▶ [DESCRIPTION OF THE TASK]
Please reproduce the entries below exactly, starting at the first line and ending with the line that holds "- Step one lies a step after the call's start".

(MATERIAL FOR THIS EXERCISE Opens)

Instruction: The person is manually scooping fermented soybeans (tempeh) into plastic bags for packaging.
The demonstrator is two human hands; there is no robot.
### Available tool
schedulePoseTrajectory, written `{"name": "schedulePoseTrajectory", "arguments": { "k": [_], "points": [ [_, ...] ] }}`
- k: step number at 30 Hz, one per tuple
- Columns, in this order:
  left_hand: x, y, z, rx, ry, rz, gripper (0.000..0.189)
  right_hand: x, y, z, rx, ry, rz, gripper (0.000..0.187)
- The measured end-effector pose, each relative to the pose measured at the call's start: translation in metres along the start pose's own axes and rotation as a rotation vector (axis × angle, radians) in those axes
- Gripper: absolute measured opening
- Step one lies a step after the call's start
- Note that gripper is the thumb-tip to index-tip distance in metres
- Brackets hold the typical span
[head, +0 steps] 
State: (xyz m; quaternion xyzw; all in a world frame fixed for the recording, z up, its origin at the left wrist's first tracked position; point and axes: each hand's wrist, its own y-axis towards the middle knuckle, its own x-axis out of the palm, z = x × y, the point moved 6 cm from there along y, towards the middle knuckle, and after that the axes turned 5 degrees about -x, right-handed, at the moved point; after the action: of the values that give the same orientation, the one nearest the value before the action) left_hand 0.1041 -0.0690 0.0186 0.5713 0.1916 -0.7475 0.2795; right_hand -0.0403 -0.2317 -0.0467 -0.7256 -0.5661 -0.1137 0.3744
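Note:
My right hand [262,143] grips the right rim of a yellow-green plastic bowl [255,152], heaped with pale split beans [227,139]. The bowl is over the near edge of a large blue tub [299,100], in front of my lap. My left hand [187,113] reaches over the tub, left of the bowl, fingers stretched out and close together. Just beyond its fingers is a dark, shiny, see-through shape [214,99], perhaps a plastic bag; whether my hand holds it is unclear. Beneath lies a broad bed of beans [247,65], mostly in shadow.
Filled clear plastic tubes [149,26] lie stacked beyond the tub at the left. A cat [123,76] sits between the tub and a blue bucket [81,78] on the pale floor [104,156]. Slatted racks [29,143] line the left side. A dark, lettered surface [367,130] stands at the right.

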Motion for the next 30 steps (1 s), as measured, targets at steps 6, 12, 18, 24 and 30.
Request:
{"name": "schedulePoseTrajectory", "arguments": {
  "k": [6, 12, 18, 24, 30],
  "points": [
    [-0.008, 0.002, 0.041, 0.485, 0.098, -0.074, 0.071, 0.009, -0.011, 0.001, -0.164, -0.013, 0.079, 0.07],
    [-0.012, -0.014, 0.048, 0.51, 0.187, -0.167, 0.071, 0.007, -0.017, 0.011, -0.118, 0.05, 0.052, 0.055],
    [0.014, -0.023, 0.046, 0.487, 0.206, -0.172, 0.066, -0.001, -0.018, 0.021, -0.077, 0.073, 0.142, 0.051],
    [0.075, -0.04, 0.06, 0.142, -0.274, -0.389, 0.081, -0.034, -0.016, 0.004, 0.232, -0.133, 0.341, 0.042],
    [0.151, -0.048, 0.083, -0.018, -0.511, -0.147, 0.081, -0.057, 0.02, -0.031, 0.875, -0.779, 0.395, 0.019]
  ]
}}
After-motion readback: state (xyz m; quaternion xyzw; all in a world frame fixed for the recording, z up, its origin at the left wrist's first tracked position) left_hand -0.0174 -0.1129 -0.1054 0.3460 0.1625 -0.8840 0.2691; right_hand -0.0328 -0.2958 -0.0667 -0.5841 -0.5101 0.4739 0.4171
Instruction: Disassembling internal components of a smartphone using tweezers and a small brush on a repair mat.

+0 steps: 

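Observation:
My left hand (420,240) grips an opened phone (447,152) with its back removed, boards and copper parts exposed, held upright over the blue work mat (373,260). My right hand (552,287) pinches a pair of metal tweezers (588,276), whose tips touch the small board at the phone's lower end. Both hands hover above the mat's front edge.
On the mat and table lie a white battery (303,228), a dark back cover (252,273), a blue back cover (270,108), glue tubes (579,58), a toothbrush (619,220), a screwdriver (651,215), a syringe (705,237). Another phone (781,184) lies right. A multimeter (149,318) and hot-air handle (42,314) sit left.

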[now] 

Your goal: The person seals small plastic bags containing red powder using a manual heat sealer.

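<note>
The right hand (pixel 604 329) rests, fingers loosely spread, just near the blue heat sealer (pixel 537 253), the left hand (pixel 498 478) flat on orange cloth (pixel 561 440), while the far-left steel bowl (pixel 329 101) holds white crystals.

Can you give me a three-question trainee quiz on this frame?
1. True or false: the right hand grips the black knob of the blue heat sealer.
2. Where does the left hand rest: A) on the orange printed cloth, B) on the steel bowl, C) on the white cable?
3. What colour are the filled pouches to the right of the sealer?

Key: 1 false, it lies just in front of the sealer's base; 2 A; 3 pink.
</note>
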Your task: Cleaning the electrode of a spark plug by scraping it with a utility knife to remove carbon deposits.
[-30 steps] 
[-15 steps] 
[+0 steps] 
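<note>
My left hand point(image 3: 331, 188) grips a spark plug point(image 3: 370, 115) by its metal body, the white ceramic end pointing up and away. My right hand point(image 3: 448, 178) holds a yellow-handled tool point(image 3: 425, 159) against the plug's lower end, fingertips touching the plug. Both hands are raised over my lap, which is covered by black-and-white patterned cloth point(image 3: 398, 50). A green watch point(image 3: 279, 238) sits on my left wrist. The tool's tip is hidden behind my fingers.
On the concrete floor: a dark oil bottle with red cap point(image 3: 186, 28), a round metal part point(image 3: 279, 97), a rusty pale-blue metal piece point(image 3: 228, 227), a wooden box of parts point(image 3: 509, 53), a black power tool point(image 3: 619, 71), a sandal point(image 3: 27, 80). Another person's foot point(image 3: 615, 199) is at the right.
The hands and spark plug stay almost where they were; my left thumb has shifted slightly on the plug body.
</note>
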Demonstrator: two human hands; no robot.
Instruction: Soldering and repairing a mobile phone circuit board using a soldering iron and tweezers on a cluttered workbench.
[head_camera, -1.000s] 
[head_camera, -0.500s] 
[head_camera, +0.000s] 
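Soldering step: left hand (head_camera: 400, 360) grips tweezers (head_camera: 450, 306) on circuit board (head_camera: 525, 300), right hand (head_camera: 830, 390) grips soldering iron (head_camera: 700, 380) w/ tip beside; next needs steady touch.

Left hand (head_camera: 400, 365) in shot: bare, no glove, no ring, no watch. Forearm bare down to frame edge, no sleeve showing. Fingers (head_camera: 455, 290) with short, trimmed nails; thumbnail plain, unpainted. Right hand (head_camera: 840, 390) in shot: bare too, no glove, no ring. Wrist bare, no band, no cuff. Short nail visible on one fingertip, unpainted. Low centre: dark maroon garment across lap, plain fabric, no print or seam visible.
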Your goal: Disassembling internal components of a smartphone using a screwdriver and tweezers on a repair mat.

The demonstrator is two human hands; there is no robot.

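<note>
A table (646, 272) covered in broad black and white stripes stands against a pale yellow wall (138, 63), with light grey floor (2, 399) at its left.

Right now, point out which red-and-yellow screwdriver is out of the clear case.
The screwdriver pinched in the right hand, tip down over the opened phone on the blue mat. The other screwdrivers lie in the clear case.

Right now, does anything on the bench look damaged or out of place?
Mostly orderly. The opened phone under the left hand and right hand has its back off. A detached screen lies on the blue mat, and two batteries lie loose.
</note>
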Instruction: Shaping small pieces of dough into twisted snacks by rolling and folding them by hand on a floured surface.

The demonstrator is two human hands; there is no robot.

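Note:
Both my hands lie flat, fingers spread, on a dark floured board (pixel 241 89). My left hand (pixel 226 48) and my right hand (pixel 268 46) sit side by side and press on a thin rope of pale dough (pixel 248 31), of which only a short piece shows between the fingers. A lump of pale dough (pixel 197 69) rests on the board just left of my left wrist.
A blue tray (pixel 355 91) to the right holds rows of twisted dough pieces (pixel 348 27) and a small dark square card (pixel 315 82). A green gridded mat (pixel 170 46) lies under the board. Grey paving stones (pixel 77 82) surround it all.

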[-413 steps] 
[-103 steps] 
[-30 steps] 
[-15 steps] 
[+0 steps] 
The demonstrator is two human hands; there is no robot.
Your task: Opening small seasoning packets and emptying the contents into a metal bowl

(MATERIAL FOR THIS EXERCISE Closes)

▶ [SOLUTION BELOW]
Instruction: The person is manually scooping fermented soybeans (tempeh) into plastic bags for packaging.
The demonstrator is two human hands; there is no robot.
### Available tool
schedulePoseTrajectory, written `{"name": "schedulePoseTrajectory", "arguments": { "k": [_], "points": [ [_, ...] ] }}`
- k: step number at 30 Hz, one per tuple
- Columns, in this order:
  left_hand: x, y, z, rx, ry, rz, gripper (0.000..0.189)
  right_hand: x, y, z, rx, ry, rz, gripper (0.000..0.187)
- The measured end-effector pose, each relative to the pose measured at the call's start: translation in metres along the start pose's own axes and rotation as a rotation vector (axis × angle, radians) in those axes
- Gripper: absolute measured opening
- Step one lies a step after the call's start

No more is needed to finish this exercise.